Para minha filha de 13 anos, celular é para ver filmes no Netflix e vídeos no YouTube. Para mim, aos 42, o celular é um meio de comunicação. E, para mim, o celular da minha filha é para se comunicar comigo. Quando ela não me atende, fico fora de mim. E estes episódios têm sido recorrentes aqui em casa. A desculpa é sempre a mesma: “não ouvi”, “não tocou”, “a bateria acabou”.
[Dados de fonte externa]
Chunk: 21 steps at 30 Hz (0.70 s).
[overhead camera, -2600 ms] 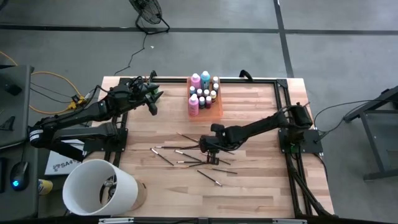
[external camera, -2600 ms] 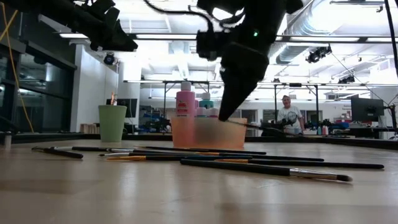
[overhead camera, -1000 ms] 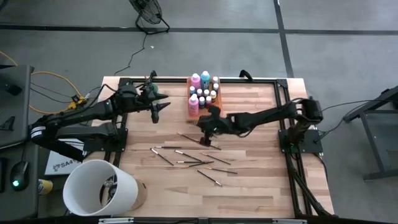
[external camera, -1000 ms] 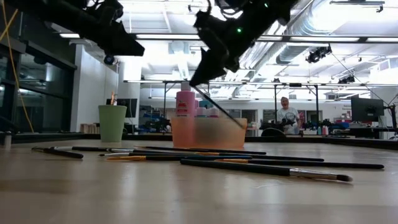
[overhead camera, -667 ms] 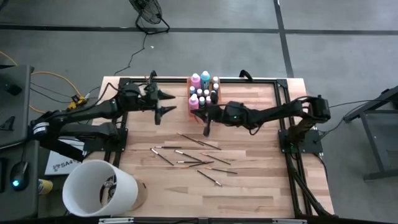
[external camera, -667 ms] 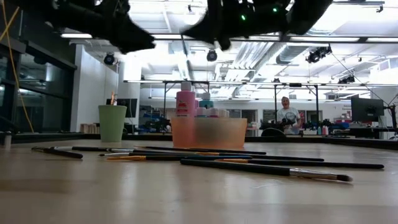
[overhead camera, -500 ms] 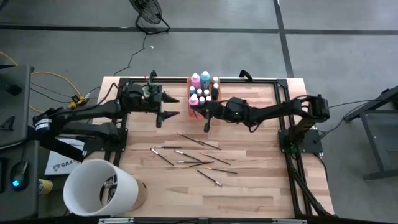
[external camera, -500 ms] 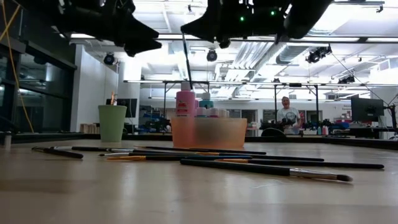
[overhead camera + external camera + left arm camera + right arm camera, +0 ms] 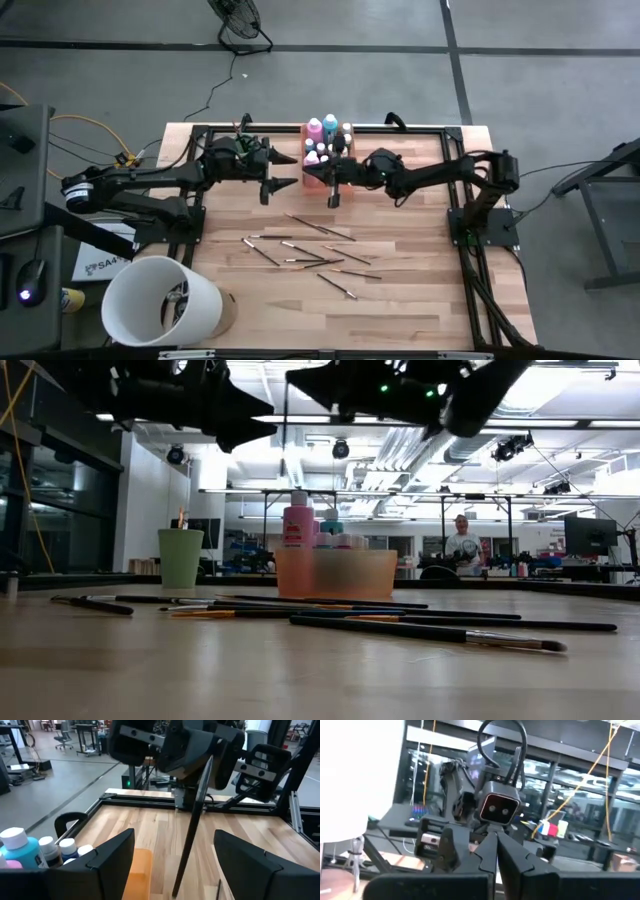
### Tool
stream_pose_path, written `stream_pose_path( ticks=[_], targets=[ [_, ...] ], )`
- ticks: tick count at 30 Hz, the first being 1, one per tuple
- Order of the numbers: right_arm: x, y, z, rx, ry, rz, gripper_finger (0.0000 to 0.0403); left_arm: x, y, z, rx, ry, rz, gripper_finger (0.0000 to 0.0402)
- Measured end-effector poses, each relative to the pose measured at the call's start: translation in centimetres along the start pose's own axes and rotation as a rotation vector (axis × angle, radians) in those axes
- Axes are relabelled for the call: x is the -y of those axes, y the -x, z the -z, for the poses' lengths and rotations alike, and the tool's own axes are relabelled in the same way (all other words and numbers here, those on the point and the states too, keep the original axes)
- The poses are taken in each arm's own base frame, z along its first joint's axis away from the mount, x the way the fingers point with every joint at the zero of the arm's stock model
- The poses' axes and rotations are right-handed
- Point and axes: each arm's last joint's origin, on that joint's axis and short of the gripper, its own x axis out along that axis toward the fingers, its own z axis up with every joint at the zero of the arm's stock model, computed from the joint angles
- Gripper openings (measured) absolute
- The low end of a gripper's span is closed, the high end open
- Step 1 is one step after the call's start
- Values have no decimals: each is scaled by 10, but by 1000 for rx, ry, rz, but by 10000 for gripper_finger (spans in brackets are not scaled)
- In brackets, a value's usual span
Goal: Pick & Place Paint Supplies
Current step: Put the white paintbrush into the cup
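Note:
My right gripper is shut on a thin dark brush, high over the far middle of the table. The brush also shows as a thin upright line in the low view. My left gripper faces it, open; its fingers stand either side of the brush and do not touch it. Several more brushes lie flat on the wood. Pink and teal bottles and small dark bottles stand in the orange tray. My right gripper pinches the brush near its upper end between its two fingers. The fingers come level from the table's right side and lie across the brush. The brush hangs steeply below them, slightly tilted, clear of the table.
A mint-green cup stands at the far left of the table. A large white bucket sits off the near left corner. A black frame runs along the table's edges. A person is far back in the room.
My right gripper has risen and gone toward the far edge and the left arm, turning from pointing down to level; the brush has swung from slanting to hanging steeply. My left gripper has moved right toward it and opened wider, its fingers now either side of the brush.

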Motion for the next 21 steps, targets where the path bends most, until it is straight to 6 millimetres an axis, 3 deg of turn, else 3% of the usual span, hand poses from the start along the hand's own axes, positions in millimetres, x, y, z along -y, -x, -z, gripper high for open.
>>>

Ontem, ela tinha duas horas livres entre uma aula e outra e me pediu para estudar na praça em frente à escola ou na padaria ao lado. Disse não, obviamente. “Por que, mãe? Não confia em mim?”, perguntou. Não, minha filha, não confio no mundo. Acho que uma menina de 13 anos, sozinha, fazendo lição, no banco de uma praça, é uma criatura extremamente vulnerável. Numa cidade violenta como São Paulo, esta menina está exposta a riscos ainda maiores. Então, não, não deixo ficar na praça. Quando deixarei? Não sei. Preciso fortalecer minha confiança no mundo, na cidade, no bairro, no povo que anda na praça.
Mas a questão que parecia tão bem resolvida levantou uma dúvida (e uma angústia): eu confio na minha filha?
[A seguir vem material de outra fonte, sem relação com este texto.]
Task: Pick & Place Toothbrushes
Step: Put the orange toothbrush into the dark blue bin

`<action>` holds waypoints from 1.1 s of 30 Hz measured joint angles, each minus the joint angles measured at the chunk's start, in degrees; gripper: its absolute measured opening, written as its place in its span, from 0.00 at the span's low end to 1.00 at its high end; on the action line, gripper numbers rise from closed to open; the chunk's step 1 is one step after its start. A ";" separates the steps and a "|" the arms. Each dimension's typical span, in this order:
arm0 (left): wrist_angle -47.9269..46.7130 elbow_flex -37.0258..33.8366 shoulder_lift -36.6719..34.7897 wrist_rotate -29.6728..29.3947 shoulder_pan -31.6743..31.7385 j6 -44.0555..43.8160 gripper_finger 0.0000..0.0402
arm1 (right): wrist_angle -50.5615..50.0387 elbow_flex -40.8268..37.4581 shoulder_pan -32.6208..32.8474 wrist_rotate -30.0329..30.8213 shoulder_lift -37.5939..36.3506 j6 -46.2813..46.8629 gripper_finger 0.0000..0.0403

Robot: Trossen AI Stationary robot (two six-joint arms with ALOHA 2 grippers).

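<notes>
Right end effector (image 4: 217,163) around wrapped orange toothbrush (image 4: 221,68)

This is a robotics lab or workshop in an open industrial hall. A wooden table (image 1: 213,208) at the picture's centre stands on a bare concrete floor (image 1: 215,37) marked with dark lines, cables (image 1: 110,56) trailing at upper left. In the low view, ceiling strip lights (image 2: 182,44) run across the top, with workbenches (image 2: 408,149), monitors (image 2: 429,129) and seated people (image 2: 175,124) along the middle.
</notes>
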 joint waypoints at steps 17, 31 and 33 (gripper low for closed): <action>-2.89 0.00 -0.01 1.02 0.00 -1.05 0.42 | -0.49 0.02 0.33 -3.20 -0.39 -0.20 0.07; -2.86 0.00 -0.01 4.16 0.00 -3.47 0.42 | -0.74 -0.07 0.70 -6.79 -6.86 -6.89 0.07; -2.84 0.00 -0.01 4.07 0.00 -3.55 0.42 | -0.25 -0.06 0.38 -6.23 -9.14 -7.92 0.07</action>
Então! Posso até confiar que ela não vá largar a mochila na calçada ou sairá da padaria sem pagar o chocolate. Posso confiar também que ela não vá matar aula ou andar uma quadra além do nosso combinado para comprar uma borracha na papelaria. Mais, posso confiar que eventuais mentiras serão pequenas e iguais àquelas que eu contei, que você contou, que o mundo conta desde os primórdios. E também que mentironas irão surgir ao longo da vida. Fui adolescente, gente! Não vou me enganar agora. Mas confiança vai além disso. Preciso ter confiança nas atitudes e reações dela em situações adversas. Isso eu ainda não tenho. Não vejo maturidade nela para lidar com questões corriqueiras e banais. Não vejo independência e agilidade para resolver imprevistos sozinha. E estou falando de coisas pequenas.
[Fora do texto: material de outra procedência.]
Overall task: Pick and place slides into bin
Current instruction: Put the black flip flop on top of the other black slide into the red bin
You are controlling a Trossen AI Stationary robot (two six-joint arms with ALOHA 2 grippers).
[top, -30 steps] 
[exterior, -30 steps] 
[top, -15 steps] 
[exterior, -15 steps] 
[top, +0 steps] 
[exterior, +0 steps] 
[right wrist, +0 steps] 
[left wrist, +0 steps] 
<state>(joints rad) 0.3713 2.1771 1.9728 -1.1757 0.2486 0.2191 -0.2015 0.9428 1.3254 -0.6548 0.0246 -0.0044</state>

Outro dia, ela ficou para almoçar no restaurante a quilo perto da escola e esqueceu de levar o dinheiro. Deslize número 1. Serviu o prato, pediu o suco e terminou a refeição quando se deu conta de que não tinha como pagar. Deslize número 2. Neste ponto, poderia ter chamado o gerente, que nos conhece, e explicado. Mas não. Ela gelou. Paralisou. E me ligou desesperada pedindo ajuda (o celular funciona perfeitamente nessas horas). O desespero não foi maior porque ela estava num ambiente conhecido e rodeada de amigos. Mas a verdade é que eu esperava mais jogo de cintura nessa idade. E esperava também mais habilidade para procurar uma saída antes de se ver sem saída.
Então, não, eu não confio AINDA em uma menina de 13 anos para tomar decisões rápidas e, principalmente, ligadas à sua segurança. Até esse dia chegar, estarei por perto, na praça, na padaria e grudada no celular.